During my moment of celebrity following the settlement, I was profiled in the New York Times, which ran the headline, “He Won’t Discuss Money, But He Now Accepts Visa,” and the subheading, “Settlement $3 Billion, Taking on MasterCard, Priceless.” The money that I wouldn’t discuss was the amount of our attorneys’ fee, which had not yet been awarded, but was months later. It was important for me to begin writing about the Merchants’ case without that event intruding, although I could not escape its looming presence.
The court estimated that the settlement would save stores and shoppers upward of $87 billion in the first decade alone. However, the actual tally of just these quantifiable benefits will not be complete for many years, after many moves and countermoves are made by merchants, shoppers, Visa, MasterCard, banks, and competing payment networks such as American Express, Discover, STAR, PULSE, and NYCE. As these moves are made and the savings are tallied, and other unforeseen benefits accrue, more articles or books about this case may be written by others. This is mine.
PART I
Origins
Opening Statement
IT’S A FALLACY that lawyers who specialize in big-case business litigation are wannabe athletes.
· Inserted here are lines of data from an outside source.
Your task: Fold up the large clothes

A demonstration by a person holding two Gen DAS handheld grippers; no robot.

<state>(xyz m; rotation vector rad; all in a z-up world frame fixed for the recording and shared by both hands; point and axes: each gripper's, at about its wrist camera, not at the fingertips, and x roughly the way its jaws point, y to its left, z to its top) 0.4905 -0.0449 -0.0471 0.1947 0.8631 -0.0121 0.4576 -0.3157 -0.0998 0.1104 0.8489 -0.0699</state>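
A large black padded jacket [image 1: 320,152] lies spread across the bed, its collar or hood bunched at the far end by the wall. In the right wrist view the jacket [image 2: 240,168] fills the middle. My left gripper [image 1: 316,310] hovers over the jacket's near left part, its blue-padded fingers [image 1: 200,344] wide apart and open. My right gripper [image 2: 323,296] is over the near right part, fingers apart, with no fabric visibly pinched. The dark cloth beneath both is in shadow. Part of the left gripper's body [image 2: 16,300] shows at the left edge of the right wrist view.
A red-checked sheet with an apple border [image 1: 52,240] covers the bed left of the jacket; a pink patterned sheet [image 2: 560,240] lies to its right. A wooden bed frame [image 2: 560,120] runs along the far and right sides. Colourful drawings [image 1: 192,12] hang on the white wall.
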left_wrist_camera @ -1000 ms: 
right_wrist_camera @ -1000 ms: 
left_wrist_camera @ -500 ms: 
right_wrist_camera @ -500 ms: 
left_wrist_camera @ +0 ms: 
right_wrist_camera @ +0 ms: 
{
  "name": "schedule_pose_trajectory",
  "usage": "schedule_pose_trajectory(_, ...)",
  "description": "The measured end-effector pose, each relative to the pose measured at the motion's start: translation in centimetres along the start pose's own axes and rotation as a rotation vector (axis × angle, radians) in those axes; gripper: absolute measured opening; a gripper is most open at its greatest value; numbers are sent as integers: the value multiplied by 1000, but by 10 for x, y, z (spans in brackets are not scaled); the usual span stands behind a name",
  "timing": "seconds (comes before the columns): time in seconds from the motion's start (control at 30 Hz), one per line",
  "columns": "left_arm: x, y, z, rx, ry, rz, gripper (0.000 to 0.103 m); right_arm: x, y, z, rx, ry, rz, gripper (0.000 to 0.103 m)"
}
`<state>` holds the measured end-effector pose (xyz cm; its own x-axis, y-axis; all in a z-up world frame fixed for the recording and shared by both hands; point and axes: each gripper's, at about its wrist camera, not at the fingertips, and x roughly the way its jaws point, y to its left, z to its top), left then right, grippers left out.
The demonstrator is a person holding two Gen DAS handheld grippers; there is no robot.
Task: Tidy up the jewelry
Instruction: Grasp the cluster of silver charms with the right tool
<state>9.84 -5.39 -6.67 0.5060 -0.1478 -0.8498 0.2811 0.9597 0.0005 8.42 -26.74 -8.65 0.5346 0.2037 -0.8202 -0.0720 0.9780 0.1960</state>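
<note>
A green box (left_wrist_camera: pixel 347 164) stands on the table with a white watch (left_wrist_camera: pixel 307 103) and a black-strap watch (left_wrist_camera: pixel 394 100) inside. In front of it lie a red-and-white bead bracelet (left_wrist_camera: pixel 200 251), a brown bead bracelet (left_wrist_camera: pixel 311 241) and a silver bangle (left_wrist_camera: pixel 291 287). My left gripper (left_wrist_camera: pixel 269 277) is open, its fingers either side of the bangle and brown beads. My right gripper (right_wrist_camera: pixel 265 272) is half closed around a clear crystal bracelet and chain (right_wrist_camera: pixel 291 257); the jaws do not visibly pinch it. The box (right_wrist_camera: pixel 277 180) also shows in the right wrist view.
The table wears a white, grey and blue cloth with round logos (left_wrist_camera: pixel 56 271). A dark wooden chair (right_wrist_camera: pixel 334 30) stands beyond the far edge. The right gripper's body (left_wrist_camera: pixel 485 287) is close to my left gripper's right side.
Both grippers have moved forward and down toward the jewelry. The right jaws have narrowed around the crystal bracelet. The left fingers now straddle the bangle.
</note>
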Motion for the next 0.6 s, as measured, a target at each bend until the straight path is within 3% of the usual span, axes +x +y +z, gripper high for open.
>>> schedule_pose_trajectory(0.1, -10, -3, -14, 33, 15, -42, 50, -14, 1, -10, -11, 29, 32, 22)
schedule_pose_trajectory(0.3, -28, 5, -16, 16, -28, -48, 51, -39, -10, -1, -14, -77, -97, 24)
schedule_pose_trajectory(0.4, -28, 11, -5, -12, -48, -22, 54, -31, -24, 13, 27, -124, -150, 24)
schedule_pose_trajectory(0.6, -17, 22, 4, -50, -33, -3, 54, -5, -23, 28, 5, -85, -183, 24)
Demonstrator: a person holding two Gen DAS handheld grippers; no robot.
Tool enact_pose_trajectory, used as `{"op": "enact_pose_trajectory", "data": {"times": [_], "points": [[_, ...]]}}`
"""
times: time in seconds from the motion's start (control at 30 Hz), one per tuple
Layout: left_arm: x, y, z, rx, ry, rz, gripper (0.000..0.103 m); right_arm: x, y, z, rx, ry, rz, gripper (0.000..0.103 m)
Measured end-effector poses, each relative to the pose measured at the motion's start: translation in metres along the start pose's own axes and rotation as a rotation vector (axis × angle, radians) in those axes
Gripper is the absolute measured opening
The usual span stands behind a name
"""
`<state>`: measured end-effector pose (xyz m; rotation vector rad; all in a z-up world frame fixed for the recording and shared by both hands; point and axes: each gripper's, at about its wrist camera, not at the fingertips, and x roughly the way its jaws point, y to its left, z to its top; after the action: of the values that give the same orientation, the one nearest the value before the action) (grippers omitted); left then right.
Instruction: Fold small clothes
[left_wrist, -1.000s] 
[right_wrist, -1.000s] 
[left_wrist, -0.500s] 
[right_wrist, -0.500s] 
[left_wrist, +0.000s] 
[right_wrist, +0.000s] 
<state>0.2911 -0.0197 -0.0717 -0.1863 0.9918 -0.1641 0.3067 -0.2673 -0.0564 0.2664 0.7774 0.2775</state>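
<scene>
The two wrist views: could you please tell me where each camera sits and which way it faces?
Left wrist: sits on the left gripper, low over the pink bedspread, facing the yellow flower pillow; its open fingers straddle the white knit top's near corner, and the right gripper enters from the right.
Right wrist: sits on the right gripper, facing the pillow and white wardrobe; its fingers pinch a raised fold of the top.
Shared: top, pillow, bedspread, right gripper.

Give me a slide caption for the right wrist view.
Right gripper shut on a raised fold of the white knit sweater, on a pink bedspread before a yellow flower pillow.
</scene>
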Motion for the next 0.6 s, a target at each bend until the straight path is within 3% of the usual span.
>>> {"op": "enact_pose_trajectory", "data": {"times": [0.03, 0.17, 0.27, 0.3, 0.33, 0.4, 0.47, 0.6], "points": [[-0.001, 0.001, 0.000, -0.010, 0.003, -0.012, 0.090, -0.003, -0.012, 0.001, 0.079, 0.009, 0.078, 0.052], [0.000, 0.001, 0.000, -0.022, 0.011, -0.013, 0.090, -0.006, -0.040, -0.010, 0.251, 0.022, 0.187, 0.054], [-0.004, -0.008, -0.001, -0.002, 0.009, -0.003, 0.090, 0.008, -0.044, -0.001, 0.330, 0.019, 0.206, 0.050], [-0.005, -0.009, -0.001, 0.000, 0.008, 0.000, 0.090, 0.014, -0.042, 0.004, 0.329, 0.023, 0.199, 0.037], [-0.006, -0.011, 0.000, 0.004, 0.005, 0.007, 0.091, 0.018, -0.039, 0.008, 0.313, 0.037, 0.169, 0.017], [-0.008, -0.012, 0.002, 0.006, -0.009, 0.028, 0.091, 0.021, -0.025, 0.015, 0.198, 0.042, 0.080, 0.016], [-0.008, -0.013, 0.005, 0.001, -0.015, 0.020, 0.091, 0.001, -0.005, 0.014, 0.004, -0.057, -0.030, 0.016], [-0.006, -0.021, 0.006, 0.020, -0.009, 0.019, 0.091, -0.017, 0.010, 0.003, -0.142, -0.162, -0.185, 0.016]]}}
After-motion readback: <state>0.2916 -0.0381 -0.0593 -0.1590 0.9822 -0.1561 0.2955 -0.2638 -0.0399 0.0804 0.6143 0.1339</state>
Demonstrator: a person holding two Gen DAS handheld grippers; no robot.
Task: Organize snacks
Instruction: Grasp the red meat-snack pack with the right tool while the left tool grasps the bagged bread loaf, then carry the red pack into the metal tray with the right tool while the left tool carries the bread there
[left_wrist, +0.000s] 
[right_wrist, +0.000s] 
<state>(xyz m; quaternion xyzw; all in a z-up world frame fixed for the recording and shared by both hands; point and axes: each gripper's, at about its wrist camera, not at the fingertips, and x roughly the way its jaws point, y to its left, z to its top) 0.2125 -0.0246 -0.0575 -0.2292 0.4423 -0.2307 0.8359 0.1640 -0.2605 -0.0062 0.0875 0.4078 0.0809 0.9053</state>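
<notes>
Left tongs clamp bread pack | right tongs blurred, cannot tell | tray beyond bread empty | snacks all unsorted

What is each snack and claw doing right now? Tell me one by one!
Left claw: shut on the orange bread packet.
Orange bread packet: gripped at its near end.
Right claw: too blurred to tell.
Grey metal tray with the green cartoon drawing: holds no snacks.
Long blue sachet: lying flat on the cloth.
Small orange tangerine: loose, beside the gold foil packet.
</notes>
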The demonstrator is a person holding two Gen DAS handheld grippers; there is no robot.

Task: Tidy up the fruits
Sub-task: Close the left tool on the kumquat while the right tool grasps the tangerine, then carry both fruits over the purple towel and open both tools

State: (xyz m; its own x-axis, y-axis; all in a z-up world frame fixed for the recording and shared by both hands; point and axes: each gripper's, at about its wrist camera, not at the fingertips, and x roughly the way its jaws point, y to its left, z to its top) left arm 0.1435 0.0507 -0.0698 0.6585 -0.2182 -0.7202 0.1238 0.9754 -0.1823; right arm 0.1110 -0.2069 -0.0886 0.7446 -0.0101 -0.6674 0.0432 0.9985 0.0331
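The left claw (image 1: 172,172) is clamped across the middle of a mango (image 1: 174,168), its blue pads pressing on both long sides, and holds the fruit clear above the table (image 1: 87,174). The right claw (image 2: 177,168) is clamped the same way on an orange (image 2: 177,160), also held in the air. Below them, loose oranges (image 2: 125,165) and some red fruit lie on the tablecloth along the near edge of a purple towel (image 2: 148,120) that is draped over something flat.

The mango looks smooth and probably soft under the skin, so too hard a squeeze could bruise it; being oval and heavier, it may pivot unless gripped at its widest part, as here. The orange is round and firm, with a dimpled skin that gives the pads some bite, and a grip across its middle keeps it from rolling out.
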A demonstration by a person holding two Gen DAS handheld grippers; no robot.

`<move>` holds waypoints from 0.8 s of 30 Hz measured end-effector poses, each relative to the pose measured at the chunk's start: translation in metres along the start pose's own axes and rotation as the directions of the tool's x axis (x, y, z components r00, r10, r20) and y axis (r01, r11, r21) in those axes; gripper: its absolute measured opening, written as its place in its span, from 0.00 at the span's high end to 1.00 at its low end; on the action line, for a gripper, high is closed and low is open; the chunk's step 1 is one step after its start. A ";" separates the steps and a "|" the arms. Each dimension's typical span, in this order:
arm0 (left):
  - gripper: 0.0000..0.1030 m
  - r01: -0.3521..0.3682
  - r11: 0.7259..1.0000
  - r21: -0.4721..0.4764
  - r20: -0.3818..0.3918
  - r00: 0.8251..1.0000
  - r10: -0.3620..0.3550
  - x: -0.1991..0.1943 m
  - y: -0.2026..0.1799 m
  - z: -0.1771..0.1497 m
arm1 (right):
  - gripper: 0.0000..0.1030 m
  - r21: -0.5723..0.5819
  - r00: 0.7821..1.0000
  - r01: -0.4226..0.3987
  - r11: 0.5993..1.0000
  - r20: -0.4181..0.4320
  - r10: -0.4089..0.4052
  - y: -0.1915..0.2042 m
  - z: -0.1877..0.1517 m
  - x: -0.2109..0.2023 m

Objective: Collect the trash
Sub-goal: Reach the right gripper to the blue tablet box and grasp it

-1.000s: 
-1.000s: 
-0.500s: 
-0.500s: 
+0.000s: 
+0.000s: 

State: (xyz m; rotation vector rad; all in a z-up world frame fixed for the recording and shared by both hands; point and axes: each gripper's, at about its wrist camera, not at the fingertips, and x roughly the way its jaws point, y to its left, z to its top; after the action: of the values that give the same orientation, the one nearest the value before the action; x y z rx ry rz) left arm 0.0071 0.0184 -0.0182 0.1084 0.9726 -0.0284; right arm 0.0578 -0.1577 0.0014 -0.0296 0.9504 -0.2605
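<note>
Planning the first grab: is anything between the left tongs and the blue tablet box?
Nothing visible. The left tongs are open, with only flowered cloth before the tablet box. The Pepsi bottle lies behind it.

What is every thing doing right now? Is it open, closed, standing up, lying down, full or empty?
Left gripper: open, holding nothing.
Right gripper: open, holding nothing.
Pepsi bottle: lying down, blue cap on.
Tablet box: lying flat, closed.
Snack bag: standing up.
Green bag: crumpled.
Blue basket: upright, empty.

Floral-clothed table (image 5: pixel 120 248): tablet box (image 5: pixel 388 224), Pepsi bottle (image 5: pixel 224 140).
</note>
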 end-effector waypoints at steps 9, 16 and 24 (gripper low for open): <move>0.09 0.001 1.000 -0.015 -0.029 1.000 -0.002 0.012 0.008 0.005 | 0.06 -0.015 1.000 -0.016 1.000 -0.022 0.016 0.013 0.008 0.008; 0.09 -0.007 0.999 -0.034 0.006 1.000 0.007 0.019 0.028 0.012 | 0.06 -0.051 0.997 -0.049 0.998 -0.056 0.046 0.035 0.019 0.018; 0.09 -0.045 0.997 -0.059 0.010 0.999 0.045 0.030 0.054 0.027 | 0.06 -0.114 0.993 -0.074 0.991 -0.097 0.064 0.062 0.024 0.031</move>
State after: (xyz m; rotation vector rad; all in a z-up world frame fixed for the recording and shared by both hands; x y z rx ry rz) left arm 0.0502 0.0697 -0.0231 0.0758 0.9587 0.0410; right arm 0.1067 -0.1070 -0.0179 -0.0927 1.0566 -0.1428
We are athletes, and to be successful we must have some of the physical attributes required in other great sports, including extraordinary stamina.
The training for my sport and epic contest in the Merchants’ case began under my father, Connie Constantine, a track star at Curtis High School on Staten Island, a boxer in Tuscaloosa, Alabama, and a football star at Syracuse University, who briefly played in the NFL. I was schooled and coached first in New York City, where I was born, and later at Herricks High School on Long Island, where I wrestled, played tennis, and was a football star but of a magnitude many notches below my father. Until he died, in May 1966, at the end of my freshman year at Williams College, my father—and mother—never missed any of my games or matches, not even a Friday afternoon freshman football game in Middlebury, Vermont—a fourteen-hour roundtrip from our home in Manhasset. After my father died, I lost interest in football but went through the motions for several more seasons.